Generalmente son muy tímidas, y sobre todo, temerosas del hombre, les tienen mucho miedo a su pareja, hay una de relación de sojuzgamiento. En cierta medida, a veces, incluso admiten esa situación como normal. En la inmensa mayoría de los casos, además, hay una dependencia económica, ya que su pareja es el sustento del hogar, y ellas tienen miedo de no tener a dónde ir, y no tienen trabajo para sustentarse, o el que tienen no les alcanza'para sobrevivir. Entonces, soportan esa situación, hasta que temiendo por su vida, o no tolerando más los malos tratos, concurren a las autoridades.

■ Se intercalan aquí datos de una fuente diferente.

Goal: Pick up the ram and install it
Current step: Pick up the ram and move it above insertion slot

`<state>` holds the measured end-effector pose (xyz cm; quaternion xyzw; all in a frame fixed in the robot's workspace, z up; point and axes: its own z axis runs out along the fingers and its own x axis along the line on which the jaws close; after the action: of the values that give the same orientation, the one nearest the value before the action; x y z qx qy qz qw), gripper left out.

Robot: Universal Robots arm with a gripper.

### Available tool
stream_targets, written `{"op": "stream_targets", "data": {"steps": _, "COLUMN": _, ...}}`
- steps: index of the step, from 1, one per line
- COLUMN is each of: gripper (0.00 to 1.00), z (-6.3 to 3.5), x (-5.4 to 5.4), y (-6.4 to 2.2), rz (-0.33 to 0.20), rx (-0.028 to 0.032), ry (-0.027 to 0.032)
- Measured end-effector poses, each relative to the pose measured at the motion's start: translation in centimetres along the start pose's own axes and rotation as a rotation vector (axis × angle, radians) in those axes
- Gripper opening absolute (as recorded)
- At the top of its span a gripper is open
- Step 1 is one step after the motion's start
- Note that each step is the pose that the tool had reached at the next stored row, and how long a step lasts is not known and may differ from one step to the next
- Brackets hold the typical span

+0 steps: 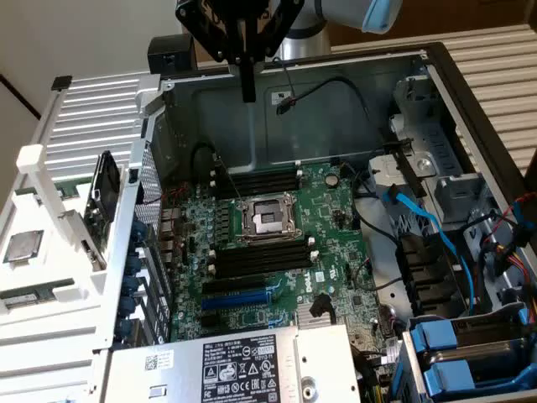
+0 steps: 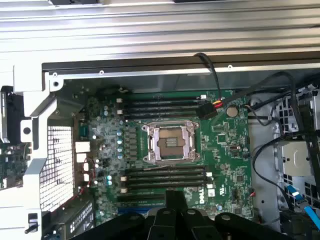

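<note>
The gripper (image 1: 247, 94) hangs over the open case (image 1: 336, 109), its 2 fingers pressed together on nothing. The ram (image 1: 29, 296) lies well apart from them, on the white tray (image 1: 50, 336) at the exterior view's left.

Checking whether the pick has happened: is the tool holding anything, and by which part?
Nothing is held. The tool hangs shut and empty above the open computer case, while the ram lies on the white rack at the exterior view's left.
</note>
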<state>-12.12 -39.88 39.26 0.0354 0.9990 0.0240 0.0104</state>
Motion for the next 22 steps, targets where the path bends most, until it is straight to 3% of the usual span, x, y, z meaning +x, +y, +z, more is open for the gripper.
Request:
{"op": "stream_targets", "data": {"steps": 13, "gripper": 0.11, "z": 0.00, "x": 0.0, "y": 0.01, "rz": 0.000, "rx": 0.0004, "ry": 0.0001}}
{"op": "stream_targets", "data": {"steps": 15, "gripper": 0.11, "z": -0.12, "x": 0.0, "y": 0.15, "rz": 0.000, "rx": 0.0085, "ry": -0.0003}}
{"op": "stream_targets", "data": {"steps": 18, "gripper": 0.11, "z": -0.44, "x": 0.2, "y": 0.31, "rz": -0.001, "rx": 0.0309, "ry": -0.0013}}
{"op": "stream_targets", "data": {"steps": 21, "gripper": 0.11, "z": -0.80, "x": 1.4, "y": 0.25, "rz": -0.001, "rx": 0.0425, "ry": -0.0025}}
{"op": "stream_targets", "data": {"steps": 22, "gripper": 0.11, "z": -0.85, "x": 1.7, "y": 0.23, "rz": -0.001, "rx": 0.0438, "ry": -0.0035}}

La frase "es muy bueno, pero cuando toma se pierde", es muy escuchada. También sucede que los agresores toman muy a menudo. Y por lo tanto "se pierden" muy a menudo. La mujer es disminuida psicológicamente con esos malos tratos, que generalmente ocurren a la vista de sus hijos. Los mismos van acompañados de amenazas, prometiendo más golpes si ella lo denuncia.

Reiteramos, esto es lo que se ve en los Juzgados, lo cual no quiere decir que sea la única cara de la moneda ni lo único que ocurra.

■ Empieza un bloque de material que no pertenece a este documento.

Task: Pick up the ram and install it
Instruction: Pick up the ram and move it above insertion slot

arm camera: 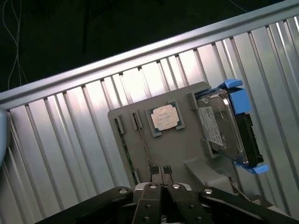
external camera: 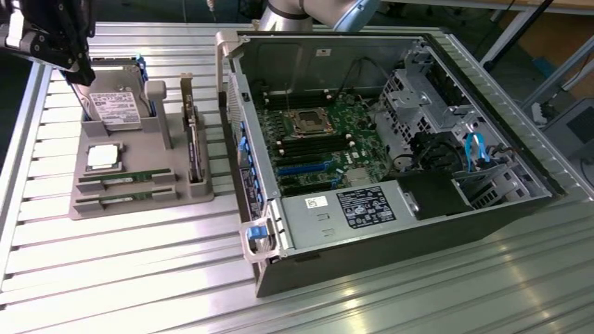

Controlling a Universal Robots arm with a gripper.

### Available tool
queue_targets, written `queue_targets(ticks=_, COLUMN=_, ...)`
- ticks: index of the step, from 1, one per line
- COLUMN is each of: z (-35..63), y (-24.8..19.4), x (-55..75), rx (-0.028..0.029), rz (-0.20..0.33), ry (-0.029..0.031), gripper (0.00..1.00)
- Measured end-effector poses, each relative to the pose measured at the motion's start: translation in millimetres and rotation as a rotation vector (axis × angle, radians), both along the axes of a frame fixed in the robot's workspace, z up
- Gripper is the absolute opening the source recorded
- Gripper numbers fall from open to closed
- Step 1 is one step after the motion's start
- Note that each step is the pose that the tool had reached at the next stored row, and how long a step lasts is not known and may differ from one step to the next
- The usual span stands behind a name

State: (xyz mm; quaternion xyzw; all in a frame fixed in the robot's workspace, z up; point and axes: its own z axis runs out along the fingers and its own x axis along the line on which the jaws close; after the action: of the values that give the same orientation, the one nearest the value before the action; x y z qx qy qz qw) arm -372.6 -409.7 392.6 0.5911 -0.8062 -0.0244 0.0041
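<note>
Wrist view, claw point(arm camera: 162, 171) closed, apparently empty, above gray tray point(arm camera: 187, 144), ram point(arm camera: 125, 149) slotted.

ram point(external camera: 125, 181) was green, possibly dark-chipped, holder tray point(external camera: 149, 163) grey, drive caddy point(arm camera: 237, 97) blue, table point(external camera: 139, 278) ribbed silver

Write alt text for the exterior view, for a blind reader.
An open computer case lies on a ribbed metal table, motherboard exposed. At the exterior view's left, a grey holder carries two ram sticks, a processor chip and a hard drive, with the black claw hanging near the drive.
</note>
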Motion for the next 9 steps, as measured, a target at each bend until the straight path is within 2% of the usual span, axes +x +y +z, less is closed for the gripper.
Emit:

Esta es más o menos, la problemática planteada, con referencia a las soluciones que pueden aportarse, diré que sería necesario que se efectuara un relevamiento estadístico sobre todos los casos que lleguen a los Juzgados, o las Comisarías, y se efectúen estudios sociológicos y psicológicos, que existan p oficinas y centros (hay alguno pero deben ser muchos más) de asesoramiento a la mujer. Una campaña difundiendo sus derechos tendría resultados positivos. Tal vez, y ya en el área de la represión más que de la prevención, que o bien existan más comisarías de mujeres, o mujeres policías en las Seccionales, dedicadas exclusivamente a ese tema.

Sería bueno un funcionamiento decoroso del Poder Judicial. Pero el abanico de medidas, ya sean en la faz preventiva, de estudio, análisis, de la casuística, propuesta de soluciones, oficinas de asesoramiento y apoyo, o en la faz represiva, etcétera, solamente abarcarán a una parte de la población, a las clases altas, media y baja. Las situaciones de marginación, que generan, tal vez en más medida situaciones de violencia doméstica no serán alcanzadas por las mismas, o tendrán menos influencia. Porque, para erradicar la violencia en todas sus formas en las poblaciones marginales, es necesario erradicar la pobreza y la miseria.

Y con esto, finalizamos nuestra exposición, esperando haber contestado a las interrogantes planteadas, aportando el testimonio de lo que hemos aprecia-í do en los Juzgados y Comisarías de Montevideo, con alguna explicación muy elemental del funcionamiento de nuestro sistema legal.